Patrick Heinrich

Language Endangerment Occurs in Borderlands: Case from Japan, Korean and China

Date & Time

22.11.2019, 9:10 CET


Křížkovského 12, Olomouc


At least half of the world’s 7,000 languages are endangered today, that is to say, they are set to lose all of their remaining speakers by the end of this century because younger generations are no longer learning these languages. There are countless factors that lead to language endangerment, and no endangerment process is alike another one. This notwithstanding, we can notice three important general features of every language endangerment case. First, linguistic diversity is geographically clustered. We have a number of language hotspots and in these language endangerment is particularly frequent. Second, language endangerment occurs always in speech communities that are dominated by more powerful communities. Third, we find these communities frequently in borderlands. These general features are interrelated. High diversity of language coincides with smaller speech communities which are often the result of a different economic organization. These communities become then ‘assimilated’ or ‘integrated’ in the course of nation building processes.
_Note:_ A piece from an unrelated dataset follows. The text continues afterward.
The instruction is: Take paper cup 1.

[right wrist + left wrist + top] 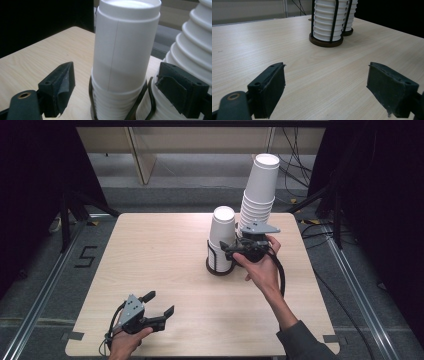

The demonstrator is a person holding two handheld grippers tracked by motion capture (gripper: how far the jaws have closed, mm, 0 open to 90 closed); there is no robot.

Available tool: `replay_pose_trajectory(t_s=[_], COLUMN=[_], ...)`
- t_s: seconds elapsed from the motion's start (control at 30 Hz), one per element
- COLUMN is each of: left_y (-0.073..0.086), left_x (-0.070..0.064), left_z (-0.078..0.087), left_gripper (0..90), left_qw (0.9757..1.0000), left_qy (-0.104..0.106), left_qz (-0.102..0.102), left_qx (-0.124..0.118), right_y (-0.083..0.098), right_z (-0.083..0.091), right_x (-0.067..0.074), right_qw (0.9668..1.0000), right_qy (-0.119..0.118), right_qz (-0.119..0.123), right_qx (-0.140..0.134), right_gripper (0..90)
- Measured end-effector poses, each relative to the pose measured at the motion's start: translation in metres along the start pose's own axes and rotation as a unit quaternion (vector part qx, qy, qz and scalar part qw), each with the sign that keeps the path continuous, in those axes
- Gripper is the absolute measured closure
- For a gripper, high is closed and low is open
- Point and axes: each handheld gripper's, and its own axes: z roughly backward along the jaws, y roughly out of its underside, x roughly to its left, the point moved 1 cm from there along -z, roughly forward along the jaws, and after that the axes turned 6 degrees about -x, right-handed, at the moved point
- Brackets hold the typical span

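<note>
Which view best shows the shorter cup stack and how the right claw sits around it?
The right gripper view: the shorter cup stack stands between the open jaws of the right claw. The high view shows it whole but small; the left gripper view shows its lower part.

overhead forward-down, tool cameras share cup stacks (222, 240)
</note>
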Motion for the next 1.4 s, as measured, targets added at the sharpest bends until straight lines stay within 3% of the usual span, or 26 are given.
replay_pose_trajectory(t_s=[0.07, 0.13, 0.17, 0.2, 0.23, 0.3, 0.43, 0.53, 0.67, 0.8, 0.93, 1.07, 1.1, 1.17, 1.27, 1.3, 1.4], left_y=[0.0, -0.001, 0.0, 0.0, 0.0, 0.0, -0.001, -0.001, -0.001, -0.001, -0.001, -0.001, 0.0, 0.0, 0.0, 0.0, -0.001], left_x=[0.0, 0.0, -0.001, -0.001, -0.001, -0.001, 0.0, -0.001, -0.001, -0.001, -0.001, -0.001, -0.002, -0.002, -0.001, -0.001, -0.001], left_z=[0.0, 0.001, 0.0, 0.0, 0.0, 0.0, 0.002, 0.002, 0.002, 0.001, 0.001, 0.001, 0.001, 0.001, 0.0, 0.0, 0.001], left_gripper=[14.3, 14.3, 14.3, 14.3, 14.3, 14.3, 14.3, 14.3, 14.3, 14.3, 14.3, 14.3, 14.3, 14.3, 14.3, 14.3, 14.3], left_qw=[1.0, 0.9999, 1.0, 1.0, 1.0, 1.0, 1.0, 1.0, 1.0, 0.9999, 1.0, 1.0, 1.0, 0.9999, 1.0, 1.0, 0.9999], left_qy=[0.0, -0.002, 0.0, 0.0, 0.001, 0.003, -0.001, -0.002, -0.001, 0.001, 0.004, 0.001, 0.003, 0.001, 0.004, 0.005, 0.003], left_qz=[-0.001, -0.01, 0.004, 0.004, 0.003, -0.003, -0.006, -0.005, -0.007, -0.008, -0.004, -0.007, 0.005, 0.008, -0.001, -0.003, -0.009], left_qx=[0.0, 0.007, 0.001, 0.001, 0.0, -0.001, 0.006, 0.007, 0.007, 0.007, -0.001, 0.007, 0.004, 0.007, 0.0, 0.004, 0.009], right_y=[-0.003, -0.008, -0.012, -0.012, -0.014, -0.017, -0.02, -0.019, -0.02, -0.02, -0.02, -0.026, -0.03, -0.038, -0.049, -0.059, -0.068], right_z=[-0.004, -0.011, -0.017, -0.017, -0.022, -0.027, -0.04, -0.046, -0.054, -0.059, -0.06, -0.055, -0.053, -0.047, -0.04, -0.034, -0.028], right_x=[0.0, 0.002, 0.003, 0.003, 0.004, 0.004, 0.006, 0.007, 0.007, 0.006, 0.005, 0.006, 0.006, 0.007, 0.007, 0.008, 0.008], right_qw=[1.0, 0.9999, 0.9998, 0.9998, 0.9997, 0.9995, 0.9984, 0.9977, 0.9969, 0.9959, 0.9958, 0.9955, 0.9956, 0.9954, 0.9953, 0.9947, 0.9942], right_qy=[-0.002, 0.01, 0.017, 0.017, 0.024, 0.029, 0.052, 0.059, 0.071, 0.078, 0.076, 0.077, 0.076, 0.077, 0.077, 0.075, 0.075], right_qz=[0.001, 0.001, 0.006, 0.006, -0.006, 0.001, -0.014, -0.03, -0.029, -0.044, -0.05, -0.055, -0.056, -0.055, -0.052, -0.057, -0.06], right_qx=[0.004, 0.006, 0.007, 0.007, 0.008, 0.012, 0.014, 0.017, 0.016, 0.013, 0.013, 0.002, -0.005, -0.014, -0.027, -0.04, -0.049], right_gripper=[15.8, 15.7, 15.6, 15.6, 15.6, 15.8, 15.6, 15.5, 15.6, 17.3, 18.5, 19.1, 19.1, 19.1, 19.1, 19.2, 19.2])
In my talk, I illustrate these mega-trends on the examples of Japan, Korea and China. I will in particular address the language endangerment of Ryukyuan in Japan, of Jeju in Korea and of Yi in the People’s Republic of China. I argue thereby that language endangerment is a ‘good problem’ in the sense that addressing issues of language endangerment inevitably leads to discussing, considering and addressing other problems as well. These other problems involve the relation between powerful and weaker communities, the fostering of interculturaltolerance and solidarity, but also a reconsideration of the relations between the center and periphery.